Your objective:
Output the listing exactly, without its pictures.

########

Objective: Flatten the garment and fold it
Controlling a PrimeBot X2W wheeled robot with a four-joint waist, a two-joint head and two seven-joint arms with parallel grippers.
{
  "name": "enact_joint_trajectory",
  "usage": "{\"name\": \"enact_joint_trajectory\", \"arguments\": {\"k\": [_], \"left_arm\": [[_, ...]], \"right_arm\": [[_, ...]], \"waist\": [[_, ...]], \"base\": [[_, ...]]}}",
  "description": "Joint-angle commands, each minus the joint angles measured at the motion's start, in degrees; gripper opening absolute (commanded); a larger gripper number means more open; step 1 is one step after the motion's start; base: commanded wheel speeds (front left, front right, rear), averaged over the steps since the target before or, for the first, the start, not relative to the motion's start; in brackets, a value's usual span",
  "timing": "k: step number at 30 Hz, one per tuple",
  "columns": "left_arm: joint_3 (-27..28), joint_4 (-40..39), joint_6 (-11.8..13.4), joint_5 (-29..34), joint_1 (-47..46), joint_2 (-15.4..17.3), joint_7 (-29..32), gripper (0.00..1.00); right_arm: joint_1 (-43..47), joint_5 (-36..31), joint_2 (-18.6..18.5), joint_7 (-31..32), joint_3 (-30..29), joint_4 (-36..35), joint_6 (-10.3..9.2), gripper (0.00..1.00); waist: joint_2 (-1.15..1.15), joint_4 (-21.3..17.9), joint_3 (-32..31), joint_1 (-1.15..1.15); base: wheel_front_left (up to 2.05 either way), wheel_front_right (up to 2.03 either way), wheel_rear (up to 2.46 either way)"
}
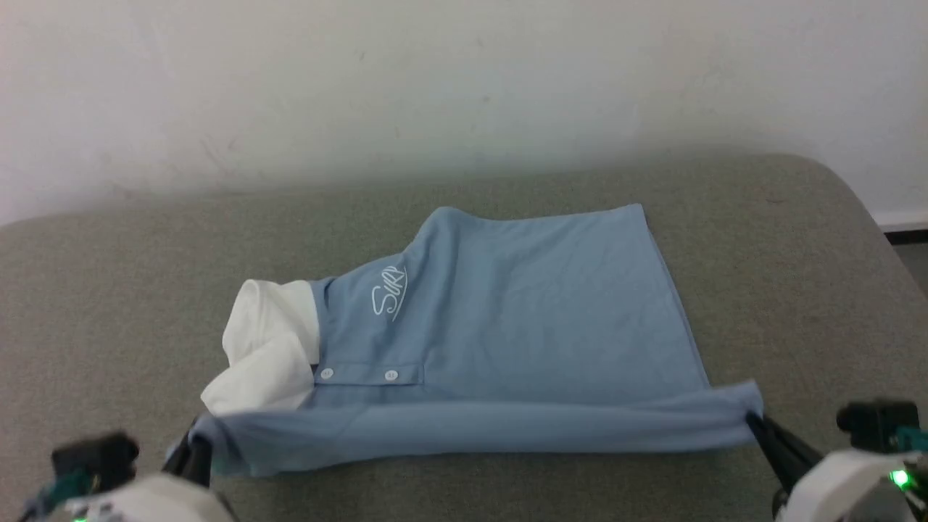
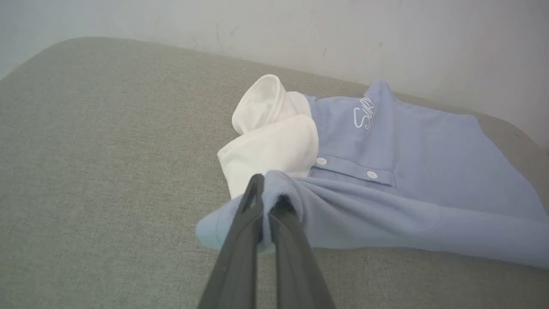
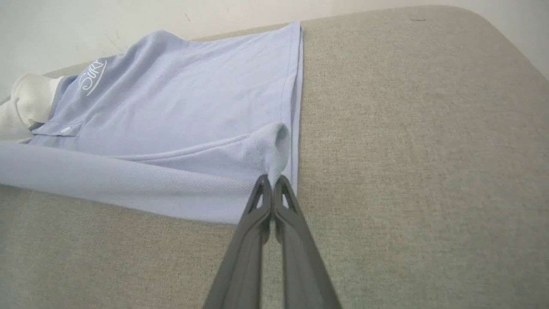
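The garment [image 1: 507, 319] is a light-blue shirt with a white collar [image 1: 264, 348] and white script logo, lying partly folded on the grey surface [image 1: 109, 304]. Its near edge is lifted in a taut band between my two grippers. My left gripper [image 1: 197, 444] is shut on the near left corner, by the collar; the left wrist view shows blue cloth [image 2: 343, 206] pinched between the dark fingers [image 2: 240, 240]. My right gripper [image 1: 754, 422] is shut on the near right corner; in the right wrist view its fingertips [image 3: 262, 189] clamp the folded hem of the garment [image 3: 171, 120].
The shirt rests on a grey fabric-covered surface with rounded corners, set against a pale wall [image 1: 464, 80]. The surface's right edge [image 1: 881, 225] drops off toward a floor strip. Bare grey fabric lies to the left and right of the shirt.
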Motion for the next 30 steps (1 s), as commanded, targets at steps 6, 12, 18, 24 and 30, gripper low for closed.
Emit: {"name": "enact_joint_trajectory", "arguments": {"k": [6,12,18,24,30], "left_arm": [[-4.2,11.3,-5.6,1.4,-17.6,-1.9,3.1,0.00],[-6.6,23.9,-9.7,1.4,-28.1,-5.4,3.4,0.00],[-7.1,33.4,-12.1,1.2,-32.9,-8.6,0.3,1.00],[-5.8,36.6,-12.8,0.2,-31.6,-10.2,-4.4,1.00],[-3.3,31.6,-11.2,-1.6,-26.0,-7.7,-4.3,1.00]], "right_arm": [[-11.3,-2.8,2.5,3.9,1.5,4.0,-0.12,0.00],[-20.8,-3.0,3.3,2.1,4.9,13.5,-0.12,0.00],[-26.9,-2.4,4.2,-3.6,7.8,23.7,-0.12,1.00],[-26.9,-0.7,4.0,-11.7,10.3,27.9,-0.12,1.00],[-21.5,-1.7,3.1,-18.3,9.3,22.6,-0.12,1.00]], "waist": [[0.00,-1.4,4.8,0.00],[0.00,-2.3,8.3,0.00],[0.00,-2.3,10.0,0.00],[0.00,-1.2,8.4,0.00],[0.00,0.0,4.7,0.00]], "base": [[0.00,0.00,0.00],[0.00,0.00,0.00],[0.00,0.00,0.00],[0.00,0.00,0.00],[0.00,0.00,0.00]]}}
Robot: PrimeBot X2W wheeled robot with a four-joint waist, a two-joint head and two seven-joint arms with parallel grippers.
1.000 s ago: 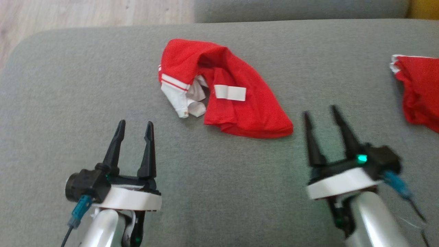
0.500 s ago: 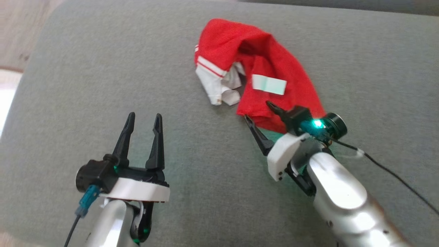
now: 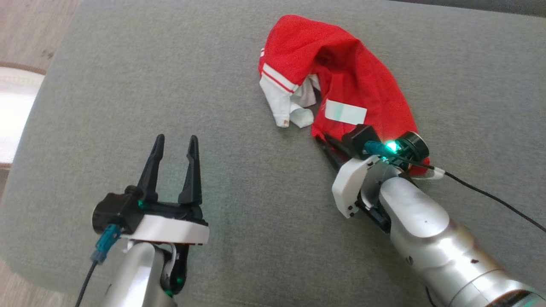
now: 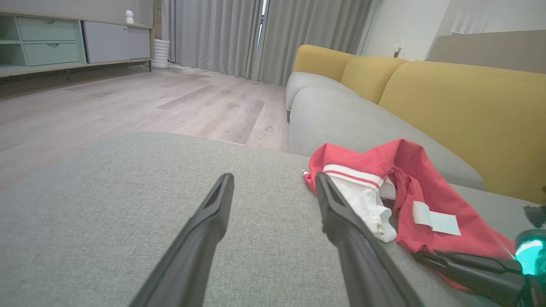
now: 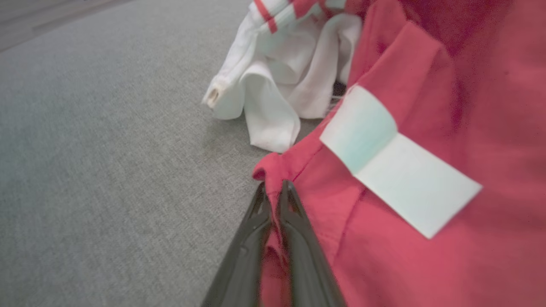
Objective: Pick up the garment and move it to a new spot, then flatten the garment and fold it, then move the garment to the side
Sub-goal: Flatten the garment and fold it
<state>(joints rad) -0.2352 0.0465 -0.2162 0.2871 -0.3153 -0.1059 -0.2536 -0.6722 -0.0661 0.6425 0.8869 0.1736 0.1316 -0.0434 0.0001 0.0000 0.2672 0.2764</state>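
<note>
Right hand point(image 5: 273, 186): clenched on the near hem of the garment point(image 3: 362, 81). In the right wrist view you can see a fold of red cloth pinched between its two fingers point(image 5: 298, 247).
Left hand point(image 3: 176, 138): released, jaws spread. It hovers over bare sofa cushion point(image 3: 170, 64), near and to the left, well apart from the cloth.
Where the garment lies: crumpled in a heap on the grey cushion, to the far right of the open hand. Its white striped trim point(image 3: 281, 96) spills out on the left side, and a white label point(image 3: 345, 113) faces up just beyond the pinch.
Step in hand: the pick-up, by my reading. The grip looks made, but the heap is not yet off the cushion.
Next move: you would want to raise the gripping arm until the cloth hangs free, then carry it to a bare stretch of cushion.
Watch for: the pinch sits close to the hem edge, so it could slip under the heap's weight. Lift slowly, and keep the open hand ready to take a second corner for flattening.
</note>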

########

Response area:
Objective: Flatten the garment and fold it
Controlling a PrimeBot X2W wheeled robot with a four-joint waist, a two-joint head and two seven-joint arms with parallel grippers.
{
  "name": "enact_joint_trajectory",
  "usage": "{\"name\": \"enact_joint_trajectory\", \"arguments\": {\"k\": [_], \"left_arm\": [[_, ...]], \"right_arm\": [[_, ...]], \"waist\": [[_, ...]], \"base\": [[_, ...]]}}",
  "description": "Joint-angle commands, each minus the joint angles measured at the motion's start, in degrees; gripper opening absolute (commanded); a larger gripper number means more open; step 1 is one step after the motion's start; base: commanded wheel speeds (front left, front right, rear), averaged over the steps since the target before or, for the first, the start, not relative to the motion's start; in brackets, a value's usual span",
  "timing": "k: step number at 30 Hz, one per tuple",
  "columns": "left_arm: joint_3 (-27..28), joint_4 (-40..39), joint_6 (-11.8..13.4), joint_5 (-29..34), joint_1 (-47..46), joint_2 (-15.4..17.3), joint_7 (-29..32), gripper (0.00..1.00); right_arm: joint_1 (-43..47), joint_5 (-36..31), joint_2 (-18.6..18.5), joint_7 (-31..32), joint_3 (-30..29), joint_4 (-36..35), joint_6 (-10.3..9.2), gripper (0.00..1.00); waist: joint_2 (-1.15..1.15), joint_4 (-21.3..17.9), joint_3 (-32..31), joint_1 (-1.15..1.15); base: wheel_front_left (up to 2.05 either way), wheel_front_right (up to 2.03 either way), wheel_rear (up to 2.46 either way)"
}
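The garment [image 1: 507, 319] is a light-blue shirt with a white collar [image 1: 264, 348] and white script logo, lying partly folded on the grey surface [image 1: 109, 304]. Its near edge is lifted in a taut band between my two grippers. My left gripper [image 1: 197, 444] is shut on the near left corner, by the collar; the left wrist view shows blue cloth [image 2: 343, 206] pinched between the dark fingers [image 2: 240, 240]. My right gripper [image 1: 754, 422] is shut on the near right corner; in the right wrist view its fingertips [image 3: 262, 189] clamp the folded hem of the garment [image 3: 171, 120].
The shirt rests on a grey fabric-covered surface with rounded corners, set against a pale wall [image 1: 464, 80]. The surface's right edge [image 1: 881, 225] drops off toward a floor strip. Bare grey fabric lies to the left and right of the shirt.
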Motion for the next 30 steps (1 s), as commanded, targets at steps 6, 12, 18, 24 and 30, gripper low for closed.
Emit: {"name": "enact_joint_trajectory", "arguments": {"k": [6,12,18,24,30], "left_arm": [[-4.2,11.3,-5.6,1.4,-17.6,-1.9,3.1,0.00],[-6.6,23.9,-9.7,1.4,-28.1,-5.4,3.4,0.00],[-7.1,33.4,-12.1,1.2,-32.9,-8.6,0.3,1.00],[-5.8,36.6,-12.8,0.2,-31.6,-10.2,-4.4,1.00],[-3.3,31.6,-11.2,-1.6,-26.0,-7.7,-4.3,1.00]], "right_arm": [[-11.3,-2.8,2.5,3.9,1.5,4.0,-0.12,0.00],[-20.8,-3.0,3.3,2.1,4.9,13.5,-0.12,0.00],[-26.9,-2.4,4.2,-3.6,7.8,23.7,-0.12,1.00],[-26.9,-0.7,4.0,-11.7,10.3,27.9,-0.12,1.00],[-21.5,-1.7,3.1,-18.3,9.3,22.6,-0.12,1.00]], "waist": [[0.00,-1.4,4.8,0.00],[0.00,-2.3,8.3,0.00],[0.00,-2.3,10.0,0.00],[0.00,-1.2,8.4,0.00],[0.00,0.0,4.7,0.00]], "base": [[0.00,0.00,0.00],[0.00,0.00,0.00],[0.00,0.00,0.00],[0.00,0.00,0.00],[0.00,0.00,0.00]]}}
Robot: PrimeBot X2W wheeled robot with a four-joint waist, a two-joint head and two seven-joint arms with parallel grippers.
1.000 s ago: 
0.500 s ago: 
now: 
now: 
now: 
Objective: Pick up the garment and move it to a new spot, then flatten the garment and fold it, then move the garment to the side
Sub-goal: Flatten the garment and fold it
<state>(joints rad) -0.2352 0.0465 -0.2162 0.2871 -0.3153 -0.1059 -0.2536 -0.6722 -0.0661 0.6425 0.8869 0.1736 0.1316 -0.0434 0.0001 0.0000 0.2672 0.2764</state>
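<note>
Right hand point(image 5: 273, 186): clenched on the near hem of the garment point(image 3: 362, 81). In the right wrist view you can see a fold of red cloth pinched between its two fingers point(image 5: 298, 247).
Left hand point(image 3: 176, 138): released, jaws spread. It hovers over bare sofa cushion point(image 3: 170, 64), near and to the left, well apart from the cloth.
Where the garment lies: crumpled in a heap on the grey cushion, to the far right of the open hand. Its white striped trim point(image 3: 281, 96) spills out on the left side, and a white label point(image 3: 345, 113) faces up just beyond the pinch.
Step in hand: the pick-up, by my reading. The grip looks made, but the heap is not yet off the cushion.
Next move: you would want to raise the gripping arm until the cloth hangs free, then carry it to a bare stretch of cushion.
Watch for: the pinch sits close to the hem edge, so it could slip under the heap's weight. Lift slowly, and keep the open hand ready to take a second corner for flattening.
</note>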

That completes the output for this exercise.